Work required: Everything in the listing below must be reproduced exactly, apart from its images.
Segment Open
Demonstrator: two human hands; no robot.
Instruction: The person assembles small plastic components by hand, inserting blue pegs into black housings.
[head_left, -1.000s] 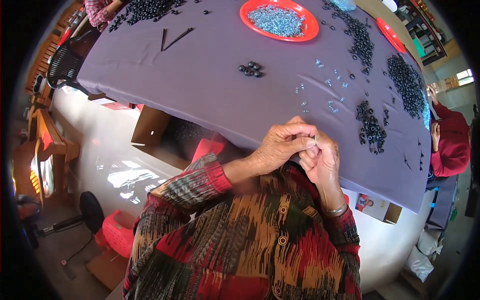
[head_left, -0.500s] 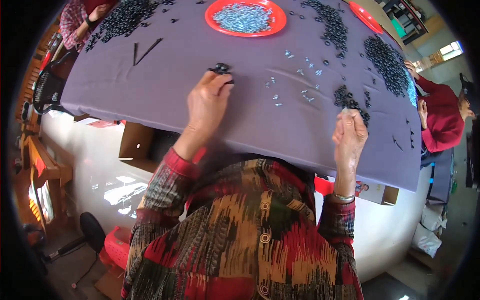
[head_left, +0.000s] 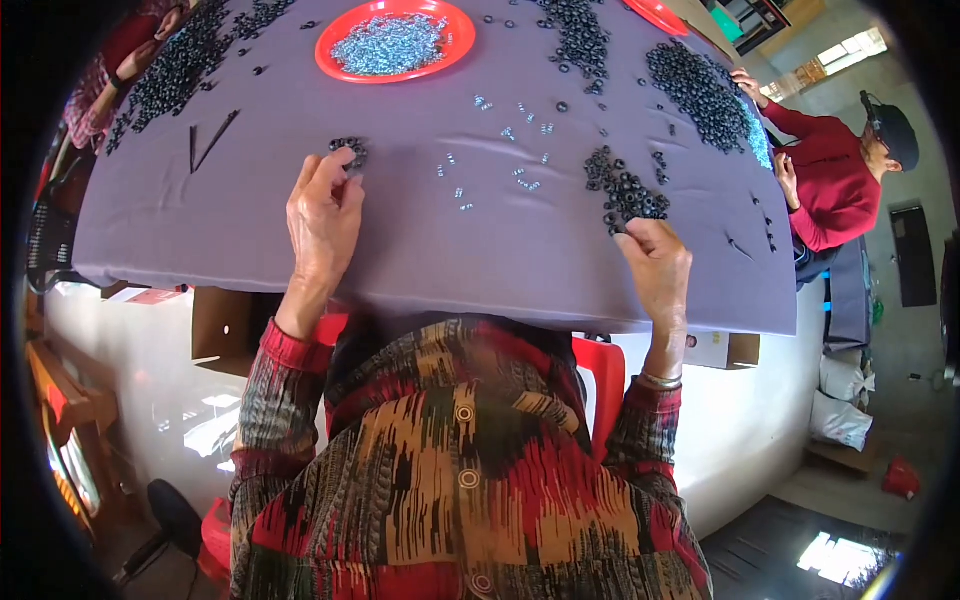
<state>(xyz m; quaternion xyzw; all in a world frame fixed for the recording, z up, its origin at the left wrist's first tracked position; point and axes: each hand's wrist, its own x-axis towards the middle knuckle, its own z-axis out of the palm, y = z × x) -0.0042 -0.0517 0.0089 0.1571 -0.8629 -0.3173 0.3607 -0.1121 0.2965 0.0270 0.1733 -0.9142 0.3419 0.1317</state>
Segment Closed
Solution for this problem:
Demonstrator: two human hands; no robot.
Instruction: The person assembles small plastic components by hand, inserting blue pegs into black housings.
[head_left, -1.000s] 
[head_left, -0.500s] 
[head_left, +0.000s] 
<state>(xyz m; quaternion xyzw; all in a world frame fixed for the recording, z up, its origin at the left wrist's first tracked position; point and axes: each hand's wrist, its own x-axis towards the middle knuckle, its own z-axis out of the palm, y = z × x) -0.0042 -0.0517 0.0089 0.1571 -0.8629 -0.3173 0.3607 -0.1121 0.2965 0.0270 0.1733 -0.9142 0.3419 0.1317</state>

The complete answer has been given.